1,6 Millionen Euro steuert dafür das Kulturministerium (BMKÖS) bei, 500.000 Euro kommen von der ÖNB selbst. "Wir sind uns der Verantwortung bewusst, diesen Bestand langfristig für die Forschung und die Allgemeinheit zu sichern", stellte ÖNB-Generaldirektorin Johanna Rachinger in einer Pressemitteilung fest. Bernhards Werk sei "Teil der Weltliteratur".
ÖNB und Bund kaufen um 2,1 Mio. Euro Thomas-Bernhard-Nachlass
"Thomas Bernhard hat einen singulären literarischen Kosmos geschaffen, in dem Sprache, Stil und Weltanschauung unauflöslich ineinander verwoben sind", so Bernhard Fetz, Direktor des Literaturarchivs und des Literaturmuseums der ÖNB. Der Nachlass sei nahezu vollständig überliefert, decke die gesamte literarische Produktion Bernhards ab, umfasse sämtliche veröffentlichten und unveröffentlichten Werke und überlieferten Korrespondenzen - etwa Briefe von Ingeborg Bachmann, Heinrich Böll, Elias Canetti, Peter Handke und Bernhards Lebensmenschen Hedwig Stavianicek.
Knapp 30.000 Blätter und Handschriften von Bernhard
Knapp 30.000 Blätter mit Handschriften,
handschriftlich korrigierten Typoskripten und Fahnenkorrekturen mache
der Werk-Bestand aus. Anhand der Korrespondenz mit Verlagen lassen sich
Entstehung und Rezeption der Werke nachzeichnen. "Der Nachlass gewährt
Einblicke in die Werkstatt, in der Bernhards Themen wie die Verdrängung
der nationalsozialistischen Vergangenheit und das Verhältnis von Geist
und Körper angesichts des Todes bearbeitet werden", erklärte Fetz.
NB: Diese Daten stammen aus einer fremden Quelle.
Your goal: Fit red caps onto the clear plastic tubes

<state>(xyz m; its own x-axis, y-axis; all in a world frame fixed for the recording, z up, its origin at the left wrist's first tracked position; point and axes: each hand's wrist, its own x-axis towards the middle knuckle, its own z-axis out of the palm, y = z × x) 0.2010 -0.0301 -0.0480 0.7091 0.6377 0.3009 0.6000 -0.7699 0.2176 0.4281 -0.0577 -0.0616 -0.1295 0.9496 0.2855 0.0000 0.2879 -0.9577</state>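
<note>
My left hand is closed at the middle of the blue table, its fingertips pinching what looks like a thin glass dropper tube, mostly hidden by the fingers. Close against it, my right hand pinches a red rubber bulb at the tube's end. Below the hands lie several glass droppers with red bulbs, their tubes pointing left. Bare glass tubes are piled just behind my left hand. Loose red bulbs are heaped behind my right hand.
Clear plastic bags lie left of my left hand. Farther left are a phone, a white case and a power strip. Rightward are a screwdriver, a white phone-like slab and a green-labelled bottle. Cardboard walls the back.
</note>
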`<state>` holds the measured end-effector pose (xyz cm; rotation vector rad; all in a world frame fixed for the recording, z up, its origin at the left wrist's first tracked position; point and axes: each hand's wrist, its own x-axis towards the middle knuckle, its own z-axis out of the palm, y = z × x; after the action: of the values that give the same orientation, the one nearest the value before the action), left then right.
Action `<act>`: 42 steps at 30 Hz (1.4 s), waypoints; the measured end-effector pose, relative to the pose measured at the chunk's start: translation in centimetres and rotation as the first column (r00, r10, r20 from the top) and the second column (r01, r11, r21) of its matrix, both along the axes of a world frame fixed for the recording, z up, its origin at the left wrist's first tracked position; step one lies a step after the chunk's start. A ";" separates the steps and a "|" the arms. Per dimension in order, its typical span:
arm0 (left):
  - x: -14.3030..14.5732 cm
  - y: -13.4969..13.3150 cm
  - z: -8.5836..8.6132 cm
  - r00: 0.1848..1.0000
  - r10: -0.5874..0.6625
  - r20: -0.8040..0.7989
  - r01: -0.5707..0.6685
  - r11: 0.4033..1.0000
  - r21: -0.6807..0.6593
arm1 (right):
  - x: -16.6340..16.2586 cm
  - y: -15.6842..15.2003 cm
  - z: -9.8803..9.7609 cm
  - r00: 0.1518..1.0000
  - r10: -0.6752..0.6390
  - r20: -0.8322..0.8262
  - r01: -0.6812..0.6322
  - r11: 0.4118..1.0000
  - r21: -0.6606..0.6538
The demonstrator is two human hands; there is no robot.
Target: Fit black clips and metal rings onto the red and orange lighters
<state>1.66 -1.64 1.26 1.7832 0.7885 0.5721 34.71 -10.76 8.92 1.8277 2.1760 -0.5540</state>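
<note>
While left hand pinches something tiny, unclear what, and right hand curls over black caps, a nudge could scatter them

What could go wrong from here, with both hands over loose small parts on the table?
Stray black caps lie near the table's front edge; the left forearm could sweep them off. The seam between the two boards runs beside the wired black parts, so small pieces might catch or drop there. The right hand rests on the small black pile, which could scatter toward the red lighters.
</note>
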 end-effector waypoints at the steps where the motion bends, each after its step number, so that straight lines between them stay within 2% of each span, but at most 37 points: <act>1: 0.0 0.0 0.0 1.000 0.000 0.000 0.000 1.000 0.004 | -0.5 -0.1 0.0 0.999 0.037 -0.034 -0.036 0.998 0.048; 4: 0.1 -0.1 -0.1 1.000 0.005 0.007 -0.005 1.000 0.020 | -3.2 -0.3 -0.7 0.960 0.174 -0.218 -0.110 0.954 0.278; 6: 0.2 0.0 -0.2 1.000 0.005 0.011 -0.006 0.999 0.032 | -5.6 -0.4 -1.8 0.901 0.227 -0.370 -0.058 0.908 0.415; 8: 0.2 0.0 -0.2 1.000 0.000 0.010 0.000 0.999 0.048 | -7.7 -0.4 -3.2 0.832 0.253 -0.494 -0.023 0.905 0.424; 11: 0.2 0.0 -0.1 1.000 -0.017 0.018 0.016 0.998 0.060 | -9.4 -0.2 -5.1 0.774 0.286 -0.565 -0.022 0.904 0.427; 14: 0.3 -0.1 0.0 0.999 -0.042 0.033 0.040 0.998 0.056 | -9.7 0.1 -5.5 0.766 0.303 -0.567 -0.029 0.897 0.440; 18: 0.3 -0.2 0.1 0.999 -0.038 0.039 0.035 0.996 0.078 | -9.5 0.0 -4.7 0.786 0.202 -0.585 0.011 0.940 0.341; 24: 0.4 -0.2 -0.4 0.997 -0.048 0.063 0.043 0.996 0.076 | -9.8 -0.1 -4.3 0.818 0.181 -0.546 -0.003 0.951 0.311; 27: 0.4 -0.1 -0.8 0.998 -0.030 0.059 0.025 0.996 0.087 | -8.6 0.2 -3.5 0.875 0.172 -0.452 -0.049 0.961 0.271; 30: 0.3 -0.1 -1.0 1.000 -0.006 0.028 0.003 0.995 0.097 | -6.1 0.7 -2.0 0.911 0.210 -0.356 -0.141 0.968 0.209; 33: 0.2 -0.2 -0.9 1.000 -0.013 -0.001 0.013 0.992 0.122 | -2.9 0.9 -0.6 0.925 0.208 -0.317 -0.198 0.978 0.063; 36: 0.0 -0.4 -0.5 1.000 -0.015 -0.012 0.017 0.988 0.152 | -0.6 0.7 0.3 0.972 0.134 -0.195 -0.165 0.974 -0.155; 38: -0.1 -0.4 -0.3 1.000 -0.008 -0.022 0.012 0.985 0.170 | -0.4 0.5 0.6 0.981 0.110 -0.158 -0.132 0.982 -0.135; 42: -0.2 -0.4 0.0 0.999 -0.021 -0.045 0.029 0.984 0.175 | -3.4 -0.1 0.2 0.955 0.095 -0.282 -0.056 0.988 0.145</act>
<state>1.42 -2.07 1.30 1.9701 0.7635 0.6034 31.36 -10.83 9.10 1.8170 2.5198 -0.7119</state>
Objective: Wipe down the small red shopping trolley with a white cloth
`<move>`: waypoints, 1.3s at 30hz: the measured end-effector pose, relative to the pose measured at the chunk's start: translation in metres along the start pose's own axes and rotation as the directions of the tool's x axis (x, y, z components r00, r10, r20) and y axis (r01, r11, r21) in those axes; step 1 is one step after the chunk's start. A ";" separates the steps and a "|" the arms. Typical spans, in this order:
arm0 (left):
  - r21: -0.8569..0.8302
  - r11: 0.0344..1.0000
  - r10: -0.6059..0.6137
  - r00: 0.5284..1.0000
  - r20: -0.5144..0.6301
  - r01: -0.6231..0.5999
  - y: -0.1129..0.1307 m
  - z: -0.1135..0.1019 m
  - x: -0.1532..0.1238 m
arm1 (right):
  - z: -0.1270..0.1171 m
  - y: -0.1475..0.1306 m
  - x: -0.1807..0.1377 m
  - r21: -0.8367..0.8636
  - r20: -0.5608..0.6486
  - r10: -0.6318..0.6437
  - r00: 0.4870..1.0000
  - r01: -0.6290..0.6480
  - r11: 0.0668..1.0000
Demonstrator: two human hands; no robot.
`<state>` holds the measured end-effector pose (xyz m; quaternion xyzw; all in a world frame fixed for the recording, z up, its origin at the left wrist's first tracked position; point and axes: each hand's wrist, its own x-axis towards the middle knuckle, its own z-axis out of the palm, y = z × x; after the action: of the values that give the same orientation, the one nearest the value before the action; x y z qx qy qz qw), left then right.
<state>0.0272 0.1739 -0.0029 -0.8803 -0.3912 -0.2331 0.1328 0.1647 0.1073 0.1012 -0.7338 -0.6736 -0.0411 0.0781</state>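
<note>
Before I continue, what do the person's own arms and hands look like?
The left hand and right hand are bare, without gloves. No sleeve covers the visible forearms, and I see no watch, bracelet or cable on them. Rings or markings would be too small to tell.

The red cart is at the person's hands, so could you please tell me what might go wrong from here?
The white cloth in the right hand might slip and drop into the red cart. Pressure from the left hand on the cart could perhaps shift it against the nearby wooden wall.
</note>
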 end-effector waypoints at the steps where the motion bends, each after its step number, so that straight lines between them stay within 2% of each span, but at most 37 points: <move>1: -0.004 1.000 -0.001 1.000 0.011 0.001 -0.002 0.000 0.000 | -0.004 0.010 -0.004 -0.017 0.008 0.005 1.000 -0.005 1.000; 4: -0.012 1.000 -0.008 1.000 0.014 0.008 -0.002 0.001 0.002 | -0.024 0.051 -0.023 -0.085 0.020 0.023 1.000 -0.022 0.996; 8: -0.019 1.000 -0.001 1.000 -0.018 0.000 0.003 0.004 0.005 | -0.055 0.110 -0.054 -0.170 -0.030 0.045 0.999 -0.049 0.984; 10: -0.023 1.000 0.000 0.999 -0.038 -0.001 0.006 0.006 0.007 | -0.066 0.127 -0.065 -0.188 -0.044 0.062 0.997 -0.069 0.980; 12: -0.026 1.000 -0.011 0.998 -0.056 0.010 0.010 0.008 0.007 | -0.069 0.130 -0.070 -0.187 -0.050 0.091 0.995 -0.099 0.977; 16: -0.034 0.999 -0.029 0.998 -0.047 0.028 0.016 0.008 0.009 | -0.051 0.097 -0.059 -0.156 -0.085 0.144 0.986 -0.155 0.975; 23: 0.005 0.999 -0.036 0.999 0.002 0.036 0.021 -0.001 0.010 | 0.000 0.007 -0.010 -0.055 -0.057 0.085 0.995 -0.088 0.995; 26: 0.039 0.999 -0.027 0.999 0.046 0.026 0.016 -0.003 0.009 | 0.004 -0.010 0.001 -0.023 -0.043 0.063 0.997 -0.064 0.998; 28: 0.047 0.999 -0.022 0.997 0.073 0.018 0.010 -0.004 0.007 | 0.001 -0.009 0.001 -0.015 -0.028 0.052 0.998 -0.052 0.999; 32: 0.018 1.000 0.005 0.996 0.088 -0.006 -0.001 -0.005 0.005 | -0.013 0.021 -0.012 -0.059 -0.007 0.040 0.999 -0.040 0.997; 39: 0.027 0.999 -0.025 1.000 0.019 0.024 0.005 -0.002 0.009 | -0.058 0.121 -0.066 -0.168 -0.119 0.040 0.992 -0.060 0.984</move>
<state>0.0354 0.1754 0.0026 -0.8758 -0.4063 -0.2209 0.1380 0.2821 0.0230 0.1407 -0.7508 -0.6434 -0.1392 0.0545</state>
Jahrelange Bemühungen der ÖNB zur Übernahme des Nachlasses
Zuvor
hatte es jahrelange Bemühungen der ÖNB zur Übernahme des Nachlasses
gegeben, Kulturstaatssekretärin Andrea Mayer (Grüne) habe die
Verhandlungen unmittelbar nach ihrem Amtsantritt neu angestoßen. Der
Preis, zu dem einer "der bedeutendsten deutschsprachigen Nachlässe des
20. Jahrhunderts" angekauft wurde, habe sich an einem unabhängigen, von
der ÖNB in Auftrag gegebenen Gutachten orientiert. "Großer Dank gilt dem
Verhandlungsteam und Dr. Peter Fabjan, der das Erbe seines Bruders mehr
als drei Jahrzehnte lang professionell und mit großer Umsicht betreut
und wesentlich zur internationalen Wirkung dieses einzigartigen Autors
beigetragen hat", so Mayer.
Nachlass Bernhards soll immer wieder neu präsentiert werden
Der Nachlass komme nun mit einem
Auftrag, so Mayer: "Nämlich das Werk Bernhards in seiner Entstehung zu
erforschen, immer wieder aufs Neue auf seine Aktualität hin zu befragen
und in Ausstellungen, Sonderschauen, Lesungen, Diskussionen und anderen
Formaten dem literaturinteressierten Publikum zu präsentieren." Das
Literaturmuseum soll als Ort für "weitere Begegnung mit Thomas Bernhards
literarischem Vermächtnis" herhalten, hieß es in der Pressemitteilung.